**WORK TO COMPLETE**
Below are the entries; return every line among them that holds the word "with".

**STORED DATA**
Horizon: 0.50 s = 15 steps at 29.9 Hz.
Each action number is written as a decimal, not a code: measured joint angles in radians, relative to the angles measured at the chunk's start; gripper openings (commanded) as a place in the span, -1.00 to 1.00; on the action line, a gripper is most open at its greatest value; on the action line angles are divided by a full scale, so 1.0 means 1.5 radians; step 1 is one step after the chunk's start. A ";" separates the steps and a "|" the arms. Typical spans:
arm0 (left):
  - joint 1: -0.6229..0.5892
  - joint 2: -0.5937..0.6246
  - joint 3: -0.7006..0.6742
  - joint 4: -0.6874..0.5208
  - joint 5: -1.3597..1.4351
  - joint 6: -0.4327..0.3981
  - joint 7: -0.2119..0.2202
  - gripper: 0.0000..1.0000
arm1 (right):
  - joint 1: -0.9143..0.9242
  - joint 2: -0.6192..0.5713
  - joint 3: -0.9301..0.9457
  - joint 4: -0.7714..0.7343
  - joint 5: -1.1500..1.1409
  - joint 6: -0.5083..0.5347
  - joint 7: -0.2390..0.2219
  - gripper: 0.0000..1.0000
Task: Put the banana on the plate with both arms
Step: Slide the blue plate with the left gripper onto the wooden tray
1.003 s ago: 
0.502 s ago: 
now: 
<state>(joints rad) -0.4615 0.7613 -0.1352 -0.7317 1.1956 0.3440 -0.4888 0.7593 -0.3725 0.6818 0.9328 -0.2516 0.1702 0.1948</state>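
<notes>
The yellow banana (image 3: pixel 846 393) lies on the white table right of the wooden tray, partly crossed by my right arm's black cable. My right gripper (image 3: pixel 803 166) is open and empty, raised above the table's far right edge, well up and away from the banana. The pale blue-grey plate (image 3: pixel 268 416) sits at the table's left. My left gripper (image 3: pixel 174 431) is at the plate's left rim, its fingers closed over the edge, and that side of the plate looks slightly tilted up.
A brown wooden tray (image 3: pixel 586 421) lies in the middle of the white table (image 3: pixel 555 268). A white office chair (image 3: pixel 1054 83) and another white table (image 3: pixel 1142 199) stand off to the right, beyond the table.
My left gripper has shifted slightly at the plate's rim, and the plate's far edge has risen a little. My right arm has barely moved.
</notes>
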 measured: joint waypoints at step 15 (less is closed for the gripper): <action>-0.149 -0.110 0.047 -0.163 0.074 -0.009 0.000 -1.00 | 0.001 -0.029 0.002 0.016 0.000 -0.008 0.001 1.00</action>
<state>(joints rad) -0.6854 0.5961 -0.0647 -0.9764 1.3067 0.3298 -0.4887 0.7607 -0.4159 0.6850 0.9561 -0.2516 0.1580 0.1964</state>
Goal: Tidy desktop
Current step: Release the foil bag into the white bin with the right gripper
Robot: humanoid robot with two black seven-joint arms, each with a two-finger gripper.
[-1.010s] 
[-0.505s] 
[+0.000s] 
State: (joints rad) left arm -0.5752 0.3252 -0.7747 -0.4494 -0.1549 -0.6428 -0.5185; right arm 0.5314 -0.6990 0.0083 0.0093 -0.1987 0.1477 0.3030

**WORKED SOLUTION**
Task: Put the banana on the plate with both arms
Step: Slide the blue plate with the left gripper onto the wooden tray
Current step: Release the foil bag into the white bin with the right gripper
Robot: humanoid robot with two black seven-joint arms, each with a two-finger gripper.

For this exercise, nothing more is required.